Around this time last year, as the outset of the coronavirus pandemic plunged the world into uncertainty, Gophers women's basketball coach Lindsay Whalen had no idea what the 2020-21 season would look like — if, that is, there was a season at all.
Ultimately, the Big Ten managed to play a truncated nonconference schedule and a near-normal — at least within the context of normalcy this past winter — conference season.
Whalen's Gophers finished 8-13 overall, including 7-11 in the Big Ten regular season. With the year having just finished last week with a loss to Nebraska in the conference tournament, Whalen joined the Daily Delivery podcast on Wednesday to evaluate what happened and how the program moves forward.
If you don't see the podcast player, click here to listen.
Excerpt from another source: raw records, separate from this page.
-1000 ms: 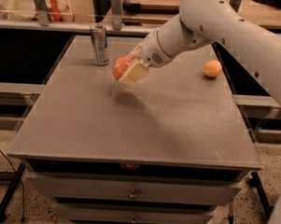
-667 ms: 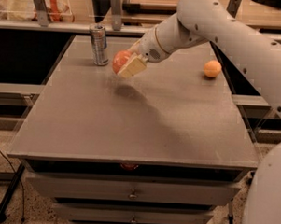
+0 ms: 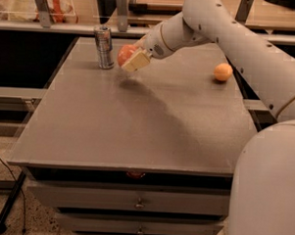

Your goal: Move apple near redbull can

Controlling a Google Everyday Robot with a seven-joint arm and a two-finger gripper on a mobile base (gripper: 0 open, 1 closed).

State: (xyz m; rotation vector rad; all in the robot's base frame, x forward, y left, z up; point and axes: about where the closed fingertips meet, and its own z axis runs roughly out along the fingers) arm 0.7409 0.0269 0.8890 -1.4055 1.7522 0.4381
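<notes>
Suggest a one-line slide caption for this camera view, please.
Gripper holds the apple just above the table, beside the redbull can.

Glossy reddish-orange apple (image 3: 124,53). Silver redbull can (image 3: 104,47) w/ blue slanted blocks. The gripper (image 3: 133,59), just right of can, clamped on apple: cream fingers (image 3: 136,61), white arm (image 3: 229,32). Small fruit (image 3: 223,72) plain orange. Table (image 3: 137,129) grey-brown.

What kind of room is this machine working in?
Probably a lab or workshop: a grey cabinet top over metal drawers, a shelf rail behind, speckled floor. The tool on the white arm holds a reddish-orange glossy apple beside a slim silver-blue can.
</notes>
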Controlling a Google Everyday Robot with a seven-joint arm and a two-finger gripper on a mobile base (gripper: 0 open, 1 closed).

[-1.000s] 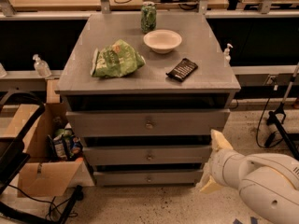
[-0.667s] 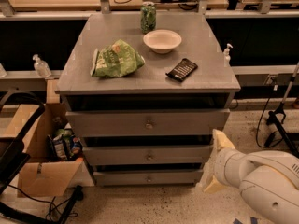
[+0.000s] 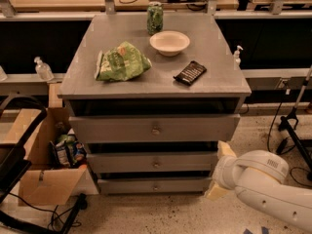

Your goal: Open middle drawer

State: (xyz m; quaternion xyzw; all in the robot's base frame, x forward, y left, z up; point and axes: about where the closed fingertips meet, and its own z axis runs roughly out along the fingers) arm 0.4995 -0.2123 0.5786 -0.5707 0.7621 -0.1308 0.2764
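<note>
At the far left a cardboard box [image 3: 41,172] is sitting open on the floor beside the desk [image 3: 214,57], playing no part in the job. On the desk top, from left to right, a green bag [image 3: 119,62], a can [image 3: 155,17], a bowl [image 3: 169,42] and a dark packet [image 3: 190,72] are lying well clear of the drawers. Below them the taller top drawer [image 3: 112,129] is sitting shut. Under it the middle drawer [image 3: 122,163] is lying between that one and the shorter bottom drawer [image 3: 126,185]. It is showing a flat grey front of medium height, with a small round metal knob [image 3: 156,164] at its centre and a dark gap above it. It is looking closed, its front sitting roughly in line with the other two, so the pull itself is not yet begun. To the right, the gripper [image 3: 219,171] is hovering just beside the right end of the middle drawer, well apart from the knob, with the white arm [image 3: 273,189] reaching in from the lower right corner. Its fingers [image 3: 225,150] are standing apart and holding nothing, one tip up near the drawer's right end and the other lower, near the bottom drawer. What is remaining, by my reading, is nearly everything: bringing the gripper across to the knob, closing on it and drawing the drawer out.
</note>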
Just being able to play, Whalen said, was important and exciting for the Gophers. But it was also "fairly all-encompassing," she said, because of the nature of trying to play through Covid-19.
"It was testing six of seven days a week," Whalen said. "It was dealing with false positives and then positive tests throughout the season, then shutdowns. It was not being able to go to a restaurant and not being able to go anywhere really on campus and see friends outside our bubble or tier that gets tested every day because what would happen if you were exposed and brought to the gym. We did have a few situations like that where it happened this year."
The end result was a season that left Whalen and her players both grateful and exhausted — something that a lot of us can probably relate to as we think back on the last year.
"Everyone was really so just emotionally and mentally drained by it. … There is a lot of healing that's going on with everybody with in the tier," Whalen said. "It was a really intense six months. This is all you can do. These are the only people you can see. We definitely got close as a team and I think that there is time now when people can take a bit of a break."